Already 5210 programs have been implemented within thousands of communities in 32 other states across the county, Dixon said.

Dixon helped start a “very successful” 5210 program in Pierce County, as well as in Kitsap County, she said.

“It has crept up to the peninsula,” she said. “It’s simple, understandable and most importantly evidence-based.”

“The fact that this program exists in other communities and has measurable impacts can’t be over emphasized.” Ozias said. “With this we don’t need to reinvent the wheel and we know that the wheel takes us in the direction that we’re trying to go.”

In Pierce County the program was more child-centric, whereas in Kitsap County the program was directed toward adults and workplace health, Dixon explained. In the Sequim-Dungeness area, Ozias and Dixon expect the program to be wider in scope.

“It’s going to be a broad focus because we have a broad coalition,” Ozias said. “For example, the Sequim School District will primarily focus on childhood obesity because that is the aspect of this program that they are initially most interested in.”

Instead of product- or rule-based, the 5210 program is a “social” or “universal message,” Dixon explained.

“We need to think about this like a cultural shift in our community,” she said.

The downward trend of community health countywide coupled with Sequim being more rural are two reasons Dixon sees the 5210 program as bringing positive change.

“We are fairly isolated here in terms of not being a part of the programing happening in bigger cities, but we’re trying to bring about that type of innovation,” she said.

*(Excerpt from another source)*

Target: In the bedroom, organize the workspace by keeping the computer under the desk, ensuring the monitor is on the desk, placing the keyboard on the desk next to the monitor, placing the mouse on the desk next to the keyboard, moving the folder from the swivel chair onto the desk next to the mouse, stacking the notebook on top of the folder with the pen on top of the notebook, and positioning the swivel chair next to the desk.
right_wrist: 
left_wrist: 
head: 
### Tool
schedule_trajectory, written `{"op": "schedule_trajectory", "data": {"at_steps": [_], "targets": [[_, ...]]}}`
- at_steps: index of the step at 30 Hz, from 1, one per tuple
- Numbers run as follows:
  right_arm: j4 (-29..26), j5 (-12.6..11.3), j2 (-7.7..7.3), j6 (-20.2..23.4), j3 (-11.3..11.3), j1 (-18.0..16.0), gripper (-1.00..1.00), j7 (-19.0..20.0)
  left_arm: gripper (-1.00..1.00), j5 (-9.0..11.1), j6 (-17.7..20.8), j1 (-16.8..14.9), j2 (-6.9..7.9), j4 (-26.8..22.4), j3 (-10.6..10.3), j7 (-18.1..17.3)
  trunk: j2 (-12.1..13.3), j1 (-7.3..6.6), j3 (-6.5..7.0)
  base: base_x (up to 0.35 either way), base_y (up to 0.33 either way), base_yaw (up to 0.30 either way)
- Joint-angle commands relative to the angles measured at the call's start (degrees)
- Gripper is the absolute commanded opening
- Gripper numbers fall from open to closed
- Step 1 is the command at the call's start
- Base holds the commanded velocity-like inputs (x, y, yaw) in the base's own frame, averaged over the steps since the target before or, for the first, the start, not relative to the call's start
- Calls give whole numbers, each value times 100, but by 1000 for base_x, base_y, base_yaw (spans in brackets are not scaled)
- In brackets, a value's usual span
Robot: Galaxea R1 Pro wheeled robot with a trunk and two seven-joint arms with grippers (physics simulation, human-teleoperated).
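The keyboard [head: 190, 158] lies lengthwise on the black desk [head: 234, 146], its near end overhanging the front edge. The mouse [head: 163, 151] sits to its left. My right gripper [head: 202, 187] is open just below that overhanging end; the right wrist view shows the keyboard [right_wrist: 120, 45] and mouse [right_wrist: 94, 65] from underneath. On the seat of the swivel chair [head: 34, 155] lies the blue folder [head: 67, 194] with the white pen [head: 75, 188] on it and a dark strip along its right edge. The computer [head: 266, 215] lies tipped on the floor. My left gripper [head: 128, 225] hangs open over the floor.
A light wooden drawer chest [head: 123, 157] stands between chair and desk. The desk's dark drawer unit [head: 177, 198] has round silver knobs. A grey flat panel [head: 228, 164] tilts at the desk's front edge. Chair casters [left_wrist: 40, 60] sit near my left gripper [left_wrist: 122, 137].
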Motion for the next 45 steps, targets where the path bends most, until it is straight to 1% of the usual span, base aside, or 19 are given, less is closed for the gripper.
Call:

Once introduced and integrated by the Community Health Coalition partners in their own unique ways, Ozias hopes program participants will extend beyond the coalition.

“One of the powerful aspects of the program is different organizations can plug into in different ways, allowing the concept to be formally and informally enforced all over the place,” he said.

Partners of the Healthy Community Coalition plan to host a Ready, Set, Go! 5210 kick-off conference in mid-June.

“Hopefully, in a condensed period of time we can introduce the community to the program and then help organizations and individuals figure out how to plug into the program’s framework,” he said.